→ **ASSIGNMENT**: Return all the lines below in which the string "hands" appears.

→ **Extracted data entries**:
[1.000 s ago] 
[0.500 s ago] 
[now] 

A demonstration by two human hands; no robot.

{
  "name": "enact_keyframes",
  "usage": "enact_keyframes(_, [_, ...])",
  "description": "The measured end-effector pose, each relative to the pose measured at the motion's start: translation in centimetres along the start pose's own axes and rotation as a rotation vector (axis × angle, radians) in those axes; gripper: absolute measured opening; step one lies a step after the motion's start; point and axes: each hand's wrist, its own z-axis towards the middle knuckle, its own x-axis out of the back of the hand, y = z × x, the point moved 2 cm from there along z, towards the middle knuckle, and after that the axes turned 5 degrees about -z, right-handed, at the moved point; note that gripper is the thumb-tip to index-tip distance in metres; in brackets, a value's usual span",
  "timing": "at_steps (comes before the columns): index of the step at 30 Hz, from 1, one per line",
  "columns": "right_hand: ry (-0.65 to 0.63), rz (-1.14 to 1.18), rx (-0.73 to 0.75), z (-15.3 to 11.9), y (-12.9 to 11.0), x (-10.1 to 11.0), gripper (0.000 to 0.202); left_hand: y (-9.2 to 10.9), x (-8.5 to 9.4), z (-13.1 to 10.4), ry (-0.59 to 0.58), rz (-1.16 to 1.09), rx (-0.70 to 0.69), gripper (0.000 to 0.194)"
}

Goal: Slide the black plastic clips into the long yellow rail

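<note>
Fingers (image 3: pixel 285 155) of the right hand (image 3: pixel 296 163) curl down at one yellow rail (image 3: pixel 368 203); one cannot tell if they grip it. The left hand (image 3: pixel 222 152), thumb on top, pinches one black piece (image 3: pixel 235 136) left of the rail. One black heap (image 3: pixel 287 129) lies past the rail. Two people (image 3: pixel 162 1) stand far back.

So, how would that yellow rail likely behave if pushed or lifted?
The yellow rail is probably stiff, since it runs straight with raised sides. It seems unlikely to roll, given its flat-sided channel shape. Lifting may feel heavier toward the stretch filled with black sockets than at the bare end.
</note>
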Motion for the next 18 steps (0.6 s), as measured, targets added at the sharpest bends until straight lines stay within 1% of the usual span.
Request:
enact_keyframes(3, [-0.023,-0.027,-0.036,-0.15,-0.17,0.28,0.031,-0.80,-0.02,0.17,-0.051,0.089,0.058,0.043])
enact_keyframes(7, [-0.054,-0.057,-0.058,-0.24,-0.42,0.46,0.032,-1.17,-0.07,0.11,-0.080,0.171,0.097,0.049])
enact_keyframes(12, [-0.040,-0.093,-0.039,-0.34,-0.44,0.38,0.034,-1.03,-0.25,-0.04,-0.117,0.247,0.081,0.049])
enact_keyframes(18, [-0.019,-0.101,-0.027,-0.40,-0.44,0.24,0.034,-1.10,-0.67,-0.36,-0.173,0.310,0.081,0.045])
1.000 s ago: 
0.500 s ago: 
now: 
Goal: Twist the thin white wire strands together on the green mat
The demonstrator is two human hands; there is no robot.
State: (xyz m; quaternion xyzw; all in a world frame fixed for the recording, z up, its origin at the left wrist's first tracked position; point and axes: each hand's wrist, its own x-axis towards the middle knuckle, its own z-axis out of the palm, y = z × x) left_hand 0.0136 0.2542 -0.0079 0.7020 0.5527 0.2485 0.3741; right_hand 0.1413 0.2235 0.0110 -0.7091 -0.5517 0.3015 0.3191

→ **ANSWER TO THE EXERCISE**:
A demonstration by two human hands; no robot.
The demonstrator is two human hands; there is no robot.

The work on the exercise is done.